Noonan syndrome: a clinical and genetic study of 31 patients. D. Bertola¹, C.A. Kim¹, S.M.M. Sugayama¹, L.M.J. Albano¹, J.D.A. Carneiro^1,2, E.A. D'Amico², C.H. Gonzalez¹. 1) Dept. of Pediatrics, Instituto da Crianca, University of Sao Paulo, Sao Paulo, Brazil; 2) Dept. of Hematology, Hospital das Clinicas, University of Sao Paulo, Sao Paulo, Brazil.
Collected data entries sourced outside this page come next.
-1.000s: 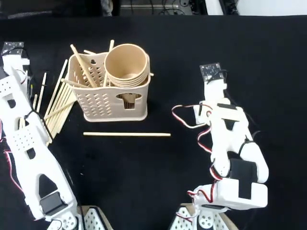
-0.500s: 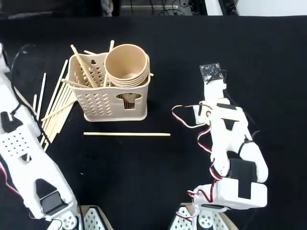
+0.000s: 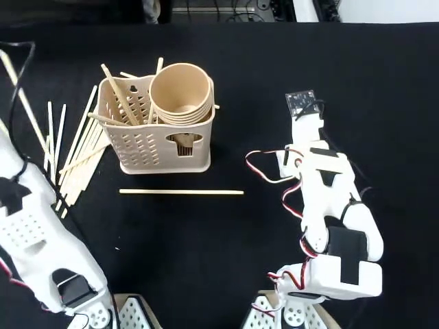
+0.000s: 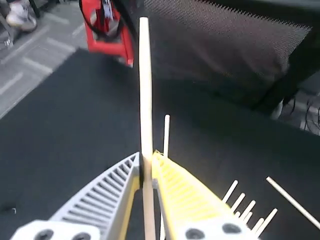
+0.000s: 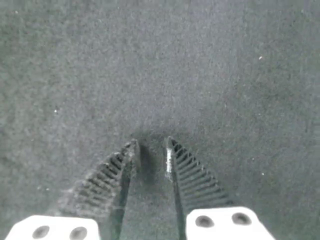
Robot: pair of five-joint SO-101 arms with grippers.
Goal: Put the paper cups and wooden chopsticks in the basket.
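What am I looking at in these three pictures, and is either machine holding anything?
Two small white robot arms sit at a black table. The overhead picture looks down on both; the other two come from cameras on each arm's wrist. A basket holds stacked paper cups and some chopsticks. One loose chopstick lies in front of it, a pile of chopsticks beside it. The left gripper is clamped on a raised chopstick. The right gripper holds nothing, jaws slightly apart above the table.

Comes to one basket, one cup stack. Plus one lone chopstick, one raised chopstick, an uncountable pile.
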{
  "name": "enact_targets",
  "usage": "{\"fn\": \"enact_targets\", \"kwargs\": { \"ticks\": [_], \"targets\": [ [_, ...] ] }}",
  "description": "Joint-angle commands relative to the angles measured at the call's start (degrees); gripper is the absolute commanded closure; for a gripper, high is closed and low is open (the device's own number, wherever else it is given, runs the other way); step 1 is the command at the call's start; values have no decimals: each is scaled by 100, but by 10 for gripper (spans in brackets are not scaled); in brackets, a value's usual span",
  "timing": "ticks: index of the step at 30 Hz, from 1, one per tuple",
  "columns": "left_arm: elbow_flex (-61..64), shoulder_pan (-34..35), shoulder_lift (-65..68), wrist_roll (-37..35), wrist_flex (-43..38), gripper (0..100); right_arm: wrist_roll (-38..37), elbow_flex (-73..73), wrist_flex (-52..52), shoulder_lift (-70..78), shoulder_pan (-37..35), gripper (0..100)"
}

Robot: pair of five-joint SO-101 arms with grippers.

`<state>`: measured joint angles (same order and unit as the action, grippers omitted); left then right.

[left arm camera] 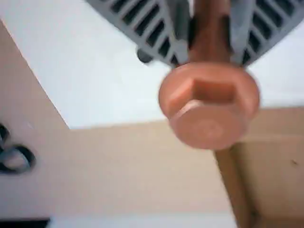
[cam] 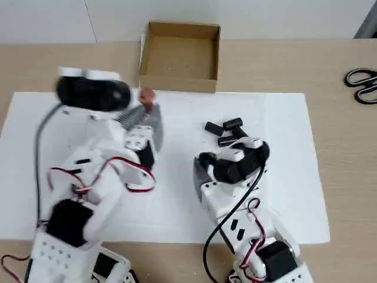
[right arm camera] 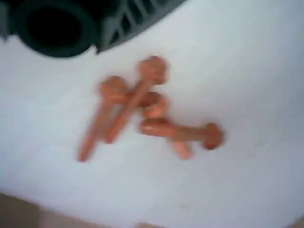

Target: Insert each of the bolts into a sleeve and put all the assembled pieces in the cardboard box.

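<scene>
Misalignment looks likeliest, since the left gripper (left arm camera: pixel 209 45) clamps a bolt (left arm camera: pixel 209 107) by its shank just near the cardboard box (cam: pixel 178 84), well apart from the sleeve (right arm camera: pixel 53 27) held by the right gripper (cam: pixel 202 168) above loose bolts (right arm camera: pixel 142 109).

The bolt (left arm camera: pixel 209 107) looks matt plastic, the box (cam: pixel 178 83) plain cardboard.
</scene>
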<state>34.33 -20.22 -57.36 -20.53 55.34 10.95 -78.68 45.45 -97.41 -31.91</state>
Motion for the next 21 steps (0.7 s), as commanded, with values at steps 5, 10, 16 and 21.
{"fn": "enact_targets", "kwargs": {
  "ticks": [5, 10, 16, 21],
  "targets": [
    [734, -703, -193, -18, -862, 995, -281, 35, -127, -92, -312, 995],
    [813, -932, -202, -35, -853, 995, -431, -62, -145, -92, -470, 995],
    [831, -1073, -202, -44, -695, 995, -448, -202, -154, -92, -479, 995],
    [831, -1187, -193, -44, -668, 995, -448, -202, -163, -92, -532, 995]
  ]
}}
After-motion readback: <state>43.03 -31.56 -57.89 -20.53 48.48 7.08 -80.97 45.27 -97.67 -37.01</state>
   Noonan syndrome is an autosomal dominant disorder comprising short stature, facial dysmorphisms, webbed neck, heart defect, cryptorchidism in the males, skeletal defects and abnormal hematological indices. In the present study, 31 affected patients, belonging to 26 families, were studied regarding their clinical and genetic characteristics. The isolated and familial propositus were separately analyzed from the affected relatives. Short stature was present in 69% of the propositus. The most common craniofacial dysmorphisms were ocular hypertelorism (62%), ptosis (58%) and downslanting of the palpebral fissures (42%), as well as high-arched palate and dental malocclusion. A webbed neck occurred in 42% of the propositus. The most frequent cardiac lesions, presented in 73% of the cases, were pulmonary valvar stenosis and hypertrophic cardiomyopathy. The eletrocardiogram frequently showed a superior QRS axis deviation. The abdominal ultrasound indicated the presence of hepatomegaly, splenomegaly or renal anomalies in less than 10% of the cases. Cryptorchidism occurred in 50% of the male propositus. The most common limb anomalies were prominent fetal pads on the fingers and toes and short and wide nails. The sternal deformity occurred in 54% of the propositus and the vertebral anomalies were observed in 23%. Abnormal hematological indices were present in 31% of our propositus, especially factor XI deficiency. The relatives showed less signs of the condition when compared to the propositus. In the 24 families in which the propositus' parents and sibs were evaluated, three (12.5%) had more than one affected, and so were considered familial cases. Therefore, the majority of the cases were sporadic.